A 20yo uni student with visual impairment is not a burden!
Santiago Velasquez is a 20-year-old Engineering student, studying at QUT in Brisbane. He was born in Armenia, in the foothills of the Andes, Colombia, where there is a population of around 265,000 people.
Santiago ('Santi' to his friends) was born with Glaucoma , Sclerocornea and Microphthalmia, meaning he has no vision in his left eye and approximately 3 per cent vision in his right eye. His parents knew the resources and opportunities for the visually impaired in Colombia were greatly limited. So in 2009 they migrated to Australia with the hope of becoming citizens and actively contributing to our flourishing multicultural community.
Santi's dedication to his studies and his community soon shone through. He quickly mastered English, was elected school Vice Captain in 2014, and participated in a number of gruelling events for charity, including completing the Kokoda Challenge in both 2013 and 2014 (48km and 96km respectively), and completing the 55km Oxfam Trail Walker.
Santi's academic prowess has seen him become one of Queensland's brightest young minds. In 2013, 2014, and 2015 he participated in the Optiminds Creative Sustainabilty Challenge (Science and Engineering Division) at regional, state, and national level. He was also selected to participate in the Google and Griffith Robotics Competition, where his team of five built an autonomous robot named 'Bob'.
A recent GoFundMe campaign helped Santi raise the funds necessary to begin attending university as a permanent resident and international student. His intention was that as soon as his family's application for citizenwhip was approved, the money that remained from donations would be donated to organisations such as Guide Dogs Australia and Vision Australia. On approval of citizenship, Santi was happy to incur all costs associated with his studies.
Application for permanent residency
Since June 2011, Santi's family has been going through the application process for permanent residency. In 2012 their application process came to an abrupt halt when Santiago was informed he did not meet the relevant health criteria - the Government cited the 'burden to society' and cost to the community (of approximately $490,000) as a reason to deny their application. His family was distraught, and immediately applied to the Department of Immigration to waive the relevant criteria and allow the family to continue the process for permanent residency.
In 2013 Santi was allowed to continue the process, but despite contacting the Department he did not hear from them again until the end of 2014.
In 2015 Santi's father, Cesar, was contacted again and told he had provided misleading or false information in the application process. Following a review by the Immigration Review Tribunal, it was found the information the family had provided was actually accurate. Again, the family were allowed to continue their application process.
In January 2016 the family was requested, again, to supply a medical report to the Department. Once again, the Department cited Santi's medical condition to be beyond the requirements of the community. The Department stated this time that Santi was going cost the Australian taxpayer almost $1.7 million, despite previously saying the cost would only amount to $490,000.
The Department has now given the entire family until 5 May to once again provide reasonable explanation as to why Santi and his family will be of enough value to the Australian community to outweigh whatever cost he may incur over his lifetime. This despite the fact his family has actively contributed to the economy and the community since moving to Australia, and with an Engineering degree, Santi's future potential contributions - economically and socially - would far outweigh any medical costs.
In addition, with permanent residency Santi's father would be able to work again as an engineer, his previous profession in Colombia. Since arriving in Australia seven years ago on a student visa, Santi's father Cesar has been unable to work in his profession. As a result, Cesar and his wife worked as cleaners for a number of years, and most recently Cesar began work as a painter.

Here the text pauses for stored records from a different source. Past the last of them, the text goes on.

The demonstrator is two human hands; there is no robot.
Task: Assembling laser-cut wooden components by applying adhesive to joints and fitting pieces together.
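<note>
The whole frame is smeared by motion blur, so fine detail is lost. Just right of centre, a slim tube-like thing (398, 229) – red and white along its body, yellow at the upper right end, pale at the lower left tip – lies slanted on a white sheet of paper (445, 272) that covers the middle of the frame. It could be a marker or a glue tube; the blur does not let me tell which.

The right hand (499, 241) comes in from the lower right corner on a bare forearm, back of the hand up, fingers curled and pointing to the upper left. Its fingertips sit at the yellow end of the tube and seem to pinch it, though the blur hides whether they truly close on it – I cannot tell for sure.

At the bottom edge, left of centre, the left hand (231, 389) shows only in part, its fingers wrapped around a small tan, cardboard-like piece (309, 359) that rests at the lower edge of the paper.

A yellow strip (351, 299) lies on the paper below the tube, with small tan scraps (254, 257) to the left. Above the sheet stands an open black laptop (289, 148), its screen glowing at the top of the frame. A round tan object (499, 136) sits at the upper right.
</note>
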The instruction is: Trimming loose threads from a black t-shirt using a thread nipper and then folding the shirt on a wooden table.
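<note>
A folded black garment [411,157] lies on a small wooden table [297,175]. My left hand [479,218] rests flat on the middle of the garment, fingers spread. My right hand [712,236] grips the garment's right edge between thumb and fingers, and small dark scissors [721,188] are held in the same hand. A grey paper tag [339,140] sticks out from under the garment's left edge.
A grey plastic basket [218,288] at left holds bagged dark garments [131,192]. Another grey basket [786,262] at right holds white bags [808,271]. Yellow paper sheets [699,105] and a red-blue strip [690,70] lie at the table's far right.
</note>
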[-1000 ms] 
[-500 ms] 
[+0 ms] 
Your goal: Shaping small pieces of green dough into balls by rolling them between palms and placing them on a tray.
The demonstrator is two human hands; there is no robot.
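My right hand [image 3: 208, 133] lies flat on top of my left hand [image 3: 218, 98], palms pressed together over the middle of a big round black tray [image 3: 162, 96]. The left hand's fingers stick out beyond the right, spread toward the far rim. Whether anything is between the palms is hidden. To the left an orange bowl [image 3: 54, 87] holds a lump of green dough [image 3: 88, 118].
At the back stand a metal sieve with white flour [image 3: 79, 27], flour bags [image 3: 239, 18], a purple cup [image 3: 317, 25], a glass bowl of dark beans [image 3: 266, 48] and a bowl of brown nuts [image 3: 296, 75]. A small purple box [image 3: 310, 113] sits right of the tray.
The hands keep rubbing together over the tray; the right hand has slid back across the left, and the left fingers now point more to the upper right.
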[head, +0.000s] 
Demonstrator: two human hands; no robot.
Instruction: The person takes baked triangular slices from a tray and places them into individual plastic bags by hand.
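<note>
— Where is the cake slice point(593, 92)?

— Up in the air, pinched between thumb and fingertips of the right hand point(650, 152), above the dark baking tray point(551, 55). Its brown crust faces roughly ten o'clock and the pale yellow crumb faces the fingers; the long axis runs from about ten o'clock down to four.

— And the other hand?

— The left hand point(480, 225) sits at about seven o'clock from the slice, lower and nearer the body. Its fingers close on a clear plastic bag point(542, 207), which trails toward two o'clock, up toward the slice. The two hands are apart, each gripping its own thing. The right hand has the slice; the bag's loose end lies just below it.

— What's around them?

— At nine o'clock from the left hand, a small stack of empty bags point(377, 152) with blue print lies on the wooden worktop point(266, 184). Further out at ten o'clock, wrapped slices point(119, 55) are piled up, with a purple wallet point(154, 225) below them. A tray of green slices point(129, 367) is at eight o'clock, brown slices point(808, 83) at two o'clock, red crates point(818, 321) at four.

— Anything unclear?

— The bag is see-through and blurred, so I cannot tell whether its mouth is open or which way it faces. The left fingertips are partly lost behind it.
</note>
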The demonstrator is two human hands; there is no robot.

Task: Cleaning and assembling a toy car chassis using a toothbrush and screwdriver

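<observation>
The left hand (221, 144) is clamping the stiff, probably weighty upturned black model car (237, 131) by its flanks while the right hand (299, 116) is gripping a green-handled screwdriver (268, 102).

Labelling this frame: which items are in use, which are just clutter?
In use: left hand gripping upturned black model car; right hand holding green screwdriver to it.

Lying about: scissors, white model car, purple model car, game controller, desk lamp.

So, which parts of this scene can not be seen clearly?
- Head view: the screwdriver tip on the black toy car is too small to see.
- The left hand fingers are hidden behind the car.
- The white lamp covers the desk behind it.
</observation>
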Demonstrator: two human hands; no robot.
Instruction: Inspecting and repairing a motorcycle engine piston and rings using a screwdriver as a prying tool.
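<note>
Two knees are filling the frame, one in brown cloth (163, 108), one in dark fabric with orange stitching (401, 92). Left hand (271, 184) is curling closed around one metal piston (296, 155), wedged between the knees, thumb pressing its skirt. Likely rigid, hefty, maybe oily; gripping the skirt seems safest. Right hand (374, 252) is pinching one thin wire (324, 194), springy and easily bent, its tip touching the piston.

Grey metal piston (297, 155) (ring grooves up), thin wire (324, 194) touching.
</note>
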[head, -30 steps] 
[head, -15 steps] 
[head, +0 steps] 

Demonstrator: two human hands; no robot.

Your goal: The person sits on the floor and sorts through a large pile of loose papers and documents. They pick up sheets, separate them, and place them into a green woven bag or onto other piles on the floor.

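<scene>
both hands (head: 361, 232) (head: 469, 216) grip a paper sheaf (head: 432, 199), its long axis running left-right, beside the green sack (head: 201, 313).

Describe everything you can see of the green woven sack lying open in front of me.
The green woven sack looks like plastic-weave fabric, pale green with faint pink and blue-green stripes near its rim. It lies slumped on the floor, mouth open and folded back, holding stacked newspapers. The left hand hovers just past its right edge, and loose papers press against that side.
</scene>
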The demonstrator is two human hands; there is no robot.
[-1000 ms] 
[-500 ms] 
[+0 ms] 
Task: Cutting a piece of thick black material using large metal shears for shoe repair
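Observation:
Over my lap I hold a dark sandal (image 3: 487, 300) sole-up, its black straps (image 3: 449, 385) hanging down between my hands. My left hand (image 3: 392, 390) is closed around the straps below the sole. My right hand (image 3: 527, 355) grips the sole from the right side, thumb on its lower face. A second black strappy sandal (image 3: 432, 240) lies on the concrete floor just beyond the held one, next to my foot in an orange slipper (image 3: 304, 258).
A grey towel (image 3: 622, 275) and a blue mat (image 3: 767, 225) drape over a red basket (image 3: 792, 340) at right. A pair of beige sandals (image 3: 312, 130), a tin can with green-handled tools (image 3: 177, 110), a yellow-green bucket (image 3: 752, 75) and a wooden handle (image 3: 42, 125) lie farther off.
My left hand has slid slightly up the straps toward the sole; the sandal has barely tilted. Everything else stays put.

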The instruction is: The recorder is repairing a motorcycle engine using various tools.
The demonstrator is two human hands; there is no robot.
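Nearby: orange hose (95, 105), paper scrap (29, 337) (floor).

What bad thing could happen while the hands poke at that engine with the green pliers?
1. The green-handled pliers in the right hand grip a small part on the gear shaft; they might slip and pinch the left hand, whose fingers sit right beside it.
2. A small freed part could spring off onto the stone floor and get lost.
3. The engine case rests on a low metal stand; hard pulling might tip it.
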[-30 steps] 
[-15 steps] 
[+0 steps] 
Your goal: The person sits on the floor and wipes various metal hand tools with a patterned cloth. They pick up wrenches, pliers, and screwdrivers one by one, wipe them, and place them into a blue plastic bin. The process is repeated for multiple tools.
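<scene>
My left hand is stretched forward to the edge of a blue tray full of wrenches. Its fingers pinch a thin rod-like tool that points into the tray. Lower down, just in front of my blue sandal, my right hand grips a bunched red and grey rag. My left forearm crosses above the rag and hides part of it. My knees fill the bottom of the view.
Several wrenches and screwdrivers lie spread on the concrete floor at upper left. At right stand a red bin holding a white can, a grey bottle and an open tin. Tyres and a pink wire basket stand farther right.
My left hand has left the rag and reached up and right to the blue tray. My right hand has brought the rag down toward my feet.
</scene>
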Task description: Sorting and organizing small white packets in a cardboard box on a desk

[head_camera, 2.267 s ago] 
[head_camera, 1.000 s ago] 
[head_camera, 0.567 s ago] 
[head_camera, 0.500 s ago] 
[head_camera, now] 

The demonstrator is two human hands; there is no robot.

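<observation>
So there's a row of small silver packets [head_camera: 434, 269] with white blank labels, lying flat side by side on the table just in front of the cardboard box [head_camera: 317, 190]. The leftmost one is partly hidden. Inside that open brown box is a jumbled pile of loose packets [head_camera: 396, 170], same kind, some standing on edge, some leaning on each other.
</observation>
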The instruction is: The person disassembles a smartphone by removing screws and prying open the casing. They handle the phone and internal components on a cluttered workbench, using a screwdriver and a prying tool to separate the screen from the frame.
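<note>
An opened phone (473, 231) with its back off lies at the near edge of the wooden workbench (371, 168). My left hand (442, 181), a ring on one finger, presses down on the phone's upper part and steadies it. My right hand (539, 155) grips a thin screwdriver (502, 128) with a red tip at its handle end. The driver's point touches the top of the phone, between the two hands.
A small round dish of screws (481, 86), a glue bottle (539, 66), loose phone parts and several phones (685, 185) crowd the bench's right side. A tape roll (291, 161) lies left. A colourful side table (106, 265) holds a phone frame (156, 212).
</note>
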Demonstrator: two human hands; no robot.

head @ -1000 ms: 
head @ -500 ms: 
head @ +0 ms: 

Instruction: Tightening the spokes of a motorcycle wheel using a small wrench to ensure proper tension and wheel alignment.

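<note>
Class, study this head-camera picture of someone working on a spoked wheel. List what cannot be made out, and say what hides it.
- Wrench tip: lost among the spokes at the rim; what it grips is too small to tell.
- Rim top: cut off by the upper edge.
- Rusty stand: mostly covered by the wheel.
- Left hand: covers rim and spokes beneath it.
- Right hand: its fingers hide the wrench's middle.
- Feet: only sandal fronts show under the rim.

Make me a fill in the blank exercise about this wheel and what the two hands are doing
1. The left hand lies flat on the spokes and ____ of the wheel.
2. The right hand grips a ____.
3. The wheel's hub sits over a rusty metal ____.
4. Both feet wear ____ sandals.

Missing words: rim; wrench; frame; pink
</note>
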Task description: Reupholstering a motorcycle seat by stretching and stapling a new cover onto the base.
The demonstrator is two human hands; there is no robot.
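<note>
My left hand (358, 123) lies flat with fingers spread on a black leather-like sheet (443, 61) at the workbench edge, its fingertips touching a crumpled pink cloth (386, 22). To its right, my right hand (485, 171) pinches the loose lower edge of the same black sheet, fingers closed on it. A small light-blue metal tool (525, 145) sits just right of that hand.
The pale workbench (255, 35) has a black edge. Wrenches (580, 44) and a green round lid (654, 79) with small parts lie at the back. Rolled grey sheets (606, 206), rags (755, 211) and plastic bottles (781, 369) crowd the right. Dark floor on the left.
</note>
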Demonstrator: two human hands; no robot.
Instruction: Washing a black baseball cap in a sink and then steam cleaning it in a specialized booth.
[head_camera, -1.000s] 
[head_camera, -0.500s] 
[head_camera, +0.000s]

We need you to help Santi and his family!
If Santi and his family are forced to return to Colombia, Santi faces the very real prospect of not being able to complete his studies, or have the opportunities afforded to him that visually impaired people enjoy in Australia.
We risk losing one of the brightest young minds in the country, and a family dedicated to contributing their community and the economy.
Tell the Department that Santi's visual impairment is not a burden to our country - that what he is contributing - and will contribute - to our country is far more important!